The good performances in August have driven spreads to the bottom of their range and the imminent Italian referendum coupled with the absence of a Spanish government makes us more cautious on these levels. On the other hand, we are not topping up our positions on TIPS and Euro inflation which, in our view, still retain their full potential to rebound on current levels. Since the beginning of the summer, investors have been clamouring for credit, IG or HY, in order to improve the already puny returns on their bond portfolios. In light of this enthusiasm, issuers have fulfilled their desires beyond all expectations: we have seen an avalanche of primary issues since the end of the summer – amounting to between 15 and 20 billion Euros per week in September. Famine has been succeeded by abundance and frustration by satiety. Attention now needs to be paid to avoiding a situation whereby once sated, the market does not become satisfied or even nauseated. As in the case of rates, the ECB needs to manage this influx by confiscating from the market the surplus that could create difficulties for it. At nearly 2 billion Euros of purchases per week, the ECB will need little time to restore some order to the market.

 

2016-09-fixed-income-letter-graph-2

Key allocation themes across our strategies

 

Global Fixed Income : summer break

 

As the choc from the Brexit progressively vanished from the front stage, markets went sleepy during the summer and volatility collapsed. They have now to refocus on fundamentals and policy prospects (be it monetary or fiscal policies, elections, referendums…). Global growth seemed to gain some momentum during the summer, especially in the US where growth should rebound somewhat after a weak first semester. Economic data surprised positively and job market statistics confirmed the trend.

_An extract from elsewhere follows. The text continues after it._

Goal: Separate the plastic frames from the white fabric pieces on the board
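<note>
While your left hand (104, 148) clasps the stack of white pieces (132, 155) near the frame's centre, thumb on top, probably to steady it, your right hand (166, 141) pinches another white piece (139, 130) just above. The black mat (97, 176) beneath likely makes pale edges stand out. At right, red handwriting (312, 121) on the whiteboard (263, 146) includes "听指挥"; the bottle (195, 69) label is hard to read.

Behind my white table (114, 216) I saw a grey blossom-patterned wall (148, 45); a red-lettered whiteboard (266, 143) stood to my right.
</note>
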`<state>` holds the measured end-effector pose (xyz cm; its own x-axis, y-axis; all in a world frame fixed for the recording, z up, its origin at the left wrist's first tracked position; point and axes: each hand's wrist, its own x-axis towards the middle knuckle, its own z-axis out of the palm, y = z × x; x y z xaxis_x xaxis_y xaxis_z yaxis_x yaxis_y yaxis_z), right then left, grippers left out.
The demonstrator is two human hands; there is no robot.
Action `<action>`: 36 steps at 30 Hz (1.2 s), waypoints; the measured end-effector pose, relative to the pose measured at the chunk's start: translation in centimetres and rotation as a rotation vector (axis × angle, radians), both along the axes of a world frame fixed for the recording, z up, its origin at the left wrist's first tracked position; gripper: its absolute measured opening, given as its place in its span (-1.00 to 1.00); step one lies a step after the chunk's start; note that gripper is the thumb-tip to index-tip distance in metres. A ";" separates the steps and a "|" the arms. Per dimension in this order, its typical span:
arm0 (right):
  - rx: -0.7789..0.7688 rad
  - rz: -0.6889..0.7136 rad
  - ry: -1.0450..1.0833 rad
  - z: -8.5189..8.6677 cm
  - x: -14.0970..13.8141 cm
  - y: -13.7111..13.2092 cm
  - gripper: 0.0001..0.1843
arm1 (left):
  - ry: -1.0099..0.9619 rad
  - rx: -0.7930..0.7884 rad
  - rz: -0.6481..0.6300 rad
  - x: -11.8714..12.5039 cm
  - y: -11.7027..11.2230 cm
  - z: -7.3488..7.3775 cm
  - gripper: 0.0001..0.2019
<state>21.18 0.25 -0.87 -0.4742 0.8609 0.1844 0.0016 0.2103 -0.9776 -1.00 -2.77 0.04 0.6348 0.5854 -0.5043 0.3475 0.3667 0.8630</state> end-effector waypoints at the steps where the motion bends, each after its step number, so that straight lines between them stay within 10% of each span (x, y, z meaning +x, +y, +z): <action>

In this context, J.Yellen’s tone turned more hawkish at Jackson’Hole, where she said that “the case for an increase in the Federal Funds Rate has strengthened in recent months”. However, even if the probability of a 2016 hike has been priced higher(around 70%), markets remain cautious… The Fed remains in risk management mode, and any risk event or disappointment in data could prevent them from acting. Elsewhere, market expectations for further easing remains high, and may be disappointed. The debate over the limits of monetary policy is raging and solutions may shift to fiscal policies. In this context, with extreme valuations, the case for being long duration looks less compelling and we have reduced our duration call on our global and US exposure. After an impressive flattening of the US curve during the summer, we have taken some profits on our US curve positioning, as higher hedging cost have now reduced the relative attractiveness of long US bonds vs other markets. We have also increased our US inflation breakevens exposure as we approach the end of the year and yoy inflation data should at last benefit form a positive basis effect coming from higher oil prices and weaker dollar. The extreme cautiousness of the Fed should also favour this asset class. On the other hand, we have taken our profits on our long UK breakeven position, which has benefitted from the Sterling depreciation. The performance of the credit asset class was remarkable during the summer months, as Brexit fears receded and demand remained supported by ECB and BOE QE, and the continuing hunt for yield. New issuance was exceptionally high on the US market, with 2 to 3 times higher volumes than usually in August. UK Banks even managed to issue new AT1 bonds with demand higher than 10 bns on each program. We stay positive on the financial sector, mainly in Europe on core names, whereas we favour the industrial sector in the US, with higher maturities.

 

Key allocation themes across our strategies

 

Forex : stay long dollar and yen buying more high yielding currencies

After a big surge in trading activities in the currency market due to UK referendum in June, the currency market has seen a sharp decline of trading volume in August. The surprising resilience of equity market and disappointing Q1 and Q2 US growth has driven investors to sell dollar and buy emerging market currencies from high yielding Russian Ruble, Brazilian Real to equity market sensitive currencies Korean Won and Taiwanese dollar. At the same time, cautious investors have also bought euro and yen to hedge any unexpected market volatility ahead. The dollar however turned around sharply by the end of the month when rate hike expectations for September and December increased after the annual meeting of central bankers at Jackson Hole. The dollar recouped all of the losses against most of the currencies. The best performing currencies in the month has been the oil sensitive currencies such as Russian Ruble and Colombian Peso as oil price rebounded from its two months’ decline. The worst performing currency was South African Rand as the political risk has come back to the top of the screen. The Chinese yuan resumed its decline as the interest rate divergence between the external funding cost in dollar and domestic interest rate has continued to widen. We stay long US dollar and Japanese yen. There is still upside potentials for the dollar as the Fed is expected to further normalize the monetary policy. There is also good reason to keep the yen long as it has both a status of risk-off currency and undervalued money. Having said that, the risk of disappointment has risen due to the flatness of the US Fed fund rate expectation and uncertain reaction from Japanese government towards the economic weakness. We stay underweight the low yielding Asian currencies such as Korean Won, Taiwanese dollar, Singaporean dollar as they are still overvalued in terms of effective exchange rate. We are overweight the high yielding Asian currencies such as Indian Rupee and Indonesian Rupiah as their big domestic markets helped their economies suffer less from the continuing decline of global trade volume.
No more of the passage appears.